* Work required *
The line containing "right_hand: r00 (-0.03" marks the end, so write out exactly every line from the top of the entries below through that one.

★ ★ ★ ★

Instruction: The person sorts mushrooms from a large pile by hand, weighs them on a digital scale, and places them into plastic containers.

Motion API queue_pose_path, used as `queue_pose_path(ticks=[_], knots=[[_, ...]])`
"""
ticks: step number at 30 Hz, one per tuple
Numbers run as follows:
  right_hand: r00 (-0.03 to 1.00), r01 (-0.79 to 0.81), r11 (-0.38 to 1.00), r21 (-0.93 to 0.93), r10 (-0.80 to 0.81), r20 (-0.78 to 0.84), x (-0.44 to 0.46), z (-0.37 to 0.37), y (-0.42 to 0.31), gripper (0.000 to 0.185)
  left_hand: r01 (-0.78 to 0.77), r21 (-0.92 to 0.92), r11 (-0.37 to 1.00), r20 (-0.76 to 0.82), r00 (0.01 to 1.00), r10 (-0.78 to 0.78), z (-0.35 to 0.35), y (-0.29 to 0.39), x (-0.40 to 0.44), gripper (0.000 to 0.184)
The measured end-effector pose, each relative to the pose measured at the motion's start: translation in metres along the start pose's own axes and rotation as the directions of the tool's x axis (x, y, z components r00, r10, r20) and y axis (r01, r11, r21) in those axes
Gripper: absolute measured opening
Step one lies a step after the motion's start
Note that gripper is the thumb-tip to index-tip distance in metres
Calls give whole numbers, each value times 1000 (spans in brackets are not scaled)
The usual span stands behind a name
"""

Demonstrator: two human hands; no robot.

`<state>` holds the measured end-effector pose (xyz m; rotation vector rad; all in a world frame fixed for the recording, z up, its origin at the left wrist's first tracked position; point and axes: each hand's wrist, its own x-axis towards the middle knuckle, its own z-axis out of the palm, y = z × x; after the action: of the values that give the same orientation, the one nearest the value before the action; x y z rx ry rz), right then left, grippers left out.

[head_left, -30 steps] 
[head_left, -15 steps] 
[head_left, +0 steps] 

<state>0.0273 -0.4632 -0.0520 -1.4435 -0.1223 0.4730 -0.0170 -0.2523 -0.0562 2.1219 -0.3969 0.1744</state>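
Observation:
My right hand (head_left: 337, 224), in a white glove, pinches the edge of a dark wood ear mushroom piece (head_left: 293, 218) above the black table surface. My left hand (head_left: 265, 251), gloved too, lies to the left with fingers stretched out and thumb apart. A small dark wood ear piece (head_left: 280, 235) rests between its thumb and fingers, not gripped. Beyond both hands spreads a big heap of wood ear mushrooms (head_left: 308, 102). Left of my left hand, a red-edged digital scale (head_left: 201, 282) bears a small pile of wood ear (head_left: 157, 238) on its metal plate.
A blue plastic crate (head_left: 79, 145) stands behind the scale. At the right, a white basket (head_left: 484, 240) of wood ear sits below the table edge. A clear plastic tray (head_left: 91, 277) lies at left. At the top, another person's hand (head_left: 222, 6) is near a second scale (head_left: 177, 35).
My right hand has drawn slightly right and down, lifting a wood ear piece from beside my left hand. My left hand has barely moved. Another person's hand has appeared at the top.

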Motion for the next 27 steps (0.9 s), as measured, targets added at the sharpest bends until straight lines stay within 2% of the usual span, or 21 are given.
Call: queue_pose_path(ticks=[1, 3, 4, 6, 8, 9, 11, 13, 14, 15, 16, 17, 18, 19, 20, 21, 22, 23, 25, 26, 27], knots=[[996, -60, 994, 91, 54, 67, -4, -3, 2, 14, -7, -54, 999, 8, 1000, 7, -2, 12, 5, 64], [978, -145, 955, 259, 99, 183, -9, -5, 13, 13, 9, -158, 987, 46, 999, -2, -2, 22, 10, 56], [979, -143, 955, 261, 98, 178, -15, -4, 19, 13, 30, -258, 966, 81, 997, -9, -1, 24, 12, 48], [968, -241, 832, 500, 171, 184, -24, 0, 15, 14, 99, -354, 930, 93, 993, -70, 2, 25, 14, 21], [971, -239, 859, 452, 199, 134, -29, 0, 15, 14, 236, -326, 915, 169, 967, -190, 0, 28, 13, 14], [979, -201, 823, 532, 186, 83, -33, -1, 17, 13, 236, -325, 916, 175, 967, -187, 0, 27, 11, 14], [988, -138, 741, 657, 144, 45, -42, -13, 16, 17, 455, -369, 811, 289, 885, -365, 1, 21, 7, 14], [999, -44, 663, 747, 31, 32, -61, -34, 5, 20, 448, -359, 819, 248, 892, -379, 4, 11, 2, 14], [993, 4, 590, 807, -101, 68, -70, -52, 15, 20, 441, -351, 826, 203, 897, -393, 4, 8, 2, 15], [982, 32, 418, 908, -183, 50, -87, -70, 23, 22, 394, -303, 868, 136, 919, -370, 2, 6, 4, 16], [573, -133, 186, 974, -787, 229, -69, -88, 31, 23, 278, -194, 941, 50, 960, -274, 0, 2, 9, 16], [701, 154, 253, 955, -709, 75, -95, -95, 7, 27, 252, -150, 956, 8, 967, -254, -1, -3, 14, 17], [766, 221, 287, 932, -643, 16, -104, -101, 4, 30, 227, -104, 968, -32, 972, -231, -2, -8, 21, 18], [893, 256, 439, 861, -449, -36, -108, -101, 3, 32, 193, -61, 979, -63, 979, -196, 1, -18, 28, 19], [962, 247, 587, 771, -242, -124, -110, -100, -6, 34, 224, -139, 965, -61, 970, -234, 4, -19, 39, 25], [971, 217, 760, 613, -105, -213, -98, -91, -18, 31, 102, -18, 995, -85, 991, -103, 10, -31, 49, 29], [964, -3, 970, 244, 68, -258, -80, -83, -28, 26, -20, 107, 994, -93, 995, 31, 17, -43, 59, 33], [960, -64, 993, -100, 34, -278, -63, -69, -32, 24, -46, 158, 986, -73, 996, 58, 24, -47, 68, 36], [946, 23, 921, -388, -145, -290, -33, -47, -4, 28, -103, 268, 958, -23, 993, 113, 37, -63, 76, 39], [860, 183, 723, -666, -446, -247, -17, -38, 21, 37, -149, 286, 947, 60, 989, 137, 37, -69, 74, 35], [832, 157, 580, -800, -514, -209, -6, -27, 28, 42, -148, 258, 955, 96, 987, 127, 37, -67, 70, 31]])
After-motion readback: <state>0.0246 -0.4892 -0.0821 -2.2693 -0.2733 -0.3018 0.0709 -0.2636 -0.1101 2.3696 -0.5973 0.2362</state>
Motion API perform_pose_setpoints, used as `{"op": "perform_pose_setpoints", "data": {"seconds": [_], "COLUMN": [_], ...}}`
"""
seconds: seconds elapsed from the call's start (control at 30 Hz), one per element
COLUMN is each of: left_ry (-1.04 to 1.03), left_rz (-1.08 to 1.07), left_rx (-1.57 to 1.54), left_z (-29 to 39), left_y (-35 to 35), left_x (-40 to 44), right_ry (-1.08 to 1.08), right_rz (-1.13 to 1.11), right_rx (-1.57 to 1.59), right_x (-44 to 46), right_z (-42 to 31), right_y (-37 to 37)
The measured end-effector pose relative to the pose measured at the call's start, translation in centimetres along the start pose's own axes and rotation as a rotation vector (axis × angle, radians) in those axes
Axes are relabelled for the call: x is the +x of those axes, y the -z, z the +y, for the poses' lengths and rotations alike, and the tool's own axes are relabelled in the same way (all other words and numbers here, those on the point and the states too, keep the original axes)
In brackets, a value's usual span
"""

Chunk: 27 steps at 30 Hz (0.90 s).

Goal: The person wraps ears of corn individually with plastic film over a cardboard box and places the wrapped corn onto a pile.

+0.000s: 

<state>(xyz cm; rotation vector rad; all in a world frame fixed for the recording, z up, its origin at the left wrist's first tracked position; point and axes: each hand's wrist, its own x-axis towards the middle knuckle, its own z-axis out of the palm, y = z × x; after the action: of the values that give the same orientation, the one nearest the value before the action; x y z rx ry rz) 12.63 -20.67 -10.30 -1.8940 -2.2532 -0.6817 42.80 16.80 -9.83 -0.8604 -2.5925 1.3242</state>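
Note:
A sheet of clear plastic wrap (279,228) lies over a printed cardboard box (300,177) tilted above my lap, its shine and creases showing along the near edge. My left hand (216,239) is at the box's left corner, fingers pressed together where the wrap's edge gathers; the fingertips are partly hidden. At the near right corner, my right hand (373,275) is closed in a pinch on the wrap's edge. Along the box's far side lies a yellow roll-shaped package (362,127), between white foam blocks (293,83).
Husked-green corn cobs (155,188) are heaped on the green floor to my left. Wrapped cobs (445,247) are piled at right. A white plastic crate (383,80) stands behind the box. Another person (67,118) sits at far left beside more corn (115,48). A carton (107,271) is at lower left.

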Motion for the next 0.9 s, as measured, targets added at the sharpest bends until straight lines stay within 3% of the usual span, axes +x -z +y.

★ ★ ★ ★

* Problem solution *
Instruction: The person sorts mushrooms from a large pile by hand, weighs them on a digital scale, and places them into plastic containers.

Motion API queue_pose_path, used as `queue_pose_path(ticks=[_], knots=[[_, ...]])`
"""
ticks: step number at 30 Hz, one per tuple
Numbers run as follows:
  right_hand: r00 (-0.03 to 1.00), r01 (-0.79 to 0.81), r11 (-0.38 to 1.00), r21 (-0.93 to 0.93), r10 (-0.80 to 0.81), r20 (-0.78 to 0.84), x (-0.44 to 0.46), z (-0.37 to 0.37), y (-0.42 to 0.31), gripper (0.000 to 0.185)

No further output is given for this exercise.